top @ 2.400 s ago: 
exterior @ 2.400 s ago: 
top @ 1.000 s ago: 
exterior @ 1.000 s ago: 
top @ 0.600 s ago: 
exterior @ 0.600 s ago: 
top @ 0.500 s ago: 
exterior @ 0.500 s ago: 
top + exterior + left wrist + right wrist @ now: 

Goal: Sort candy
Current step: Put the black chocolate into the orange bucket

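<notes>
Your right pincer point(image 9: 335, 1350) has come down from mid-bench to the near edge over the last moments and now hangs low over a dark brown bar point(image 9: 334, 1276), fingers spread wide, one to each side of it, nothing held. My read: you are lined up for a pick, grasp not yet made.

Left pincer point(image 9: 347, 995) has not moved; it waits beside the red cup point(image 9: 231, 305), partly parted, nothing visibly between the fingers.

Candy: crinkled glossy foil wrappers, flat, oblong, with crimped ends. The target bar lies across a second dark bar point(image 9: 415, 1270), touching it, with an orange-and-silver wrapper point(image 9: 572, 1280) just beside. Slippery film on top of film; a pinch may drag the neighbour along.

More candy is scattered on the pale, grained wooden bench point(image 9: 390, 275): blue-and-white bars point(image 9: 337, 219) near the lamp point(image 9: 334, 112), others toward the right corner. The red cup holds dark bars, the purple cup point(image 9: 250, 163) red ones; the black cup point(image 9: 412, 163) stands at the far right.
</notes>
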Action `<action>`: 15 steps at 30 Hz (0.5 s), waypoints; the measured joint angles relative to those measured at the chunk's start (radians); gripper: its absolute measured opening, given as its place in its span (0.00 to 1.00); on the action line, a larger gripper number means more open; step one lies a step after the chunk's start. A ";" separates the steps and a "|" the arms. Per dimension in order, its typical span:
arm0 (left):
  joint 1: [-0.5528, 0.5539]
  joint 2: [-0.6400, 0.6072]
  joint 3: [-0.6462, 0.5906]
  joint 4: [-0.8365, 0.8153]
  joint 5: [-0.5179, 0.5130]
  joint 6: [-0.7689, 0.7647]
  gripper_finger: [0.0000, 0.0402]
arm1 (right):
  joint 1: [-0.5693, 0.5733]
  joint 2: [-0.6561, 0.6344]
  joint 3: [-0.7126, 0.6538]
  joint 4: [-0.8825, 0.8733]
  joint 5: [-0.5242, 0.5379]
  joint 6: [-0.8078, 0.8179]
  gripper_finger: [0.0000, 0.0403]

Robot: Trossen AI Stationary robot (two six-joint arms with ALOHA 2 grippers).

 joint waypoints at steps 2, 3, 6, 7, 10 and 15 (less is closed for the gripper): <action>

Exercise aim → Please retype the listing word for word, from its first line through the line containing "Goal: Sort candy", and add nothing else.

Task response →
top @ 2.400 s ago: 
exterior @ 2.400 s ago: 
top @ 1.000 s ago: 
exterior @ 1.000 s ago: 
top @ 0.600 s ago: 
exterior @ 0.600 s ago: 
top @ 0.500 s ago: 
exterior @ 0.500 s ago: 
top + exterior + left wrist + right wrist @ now: 

Goal: Sort candy

The answer has been supplied in full.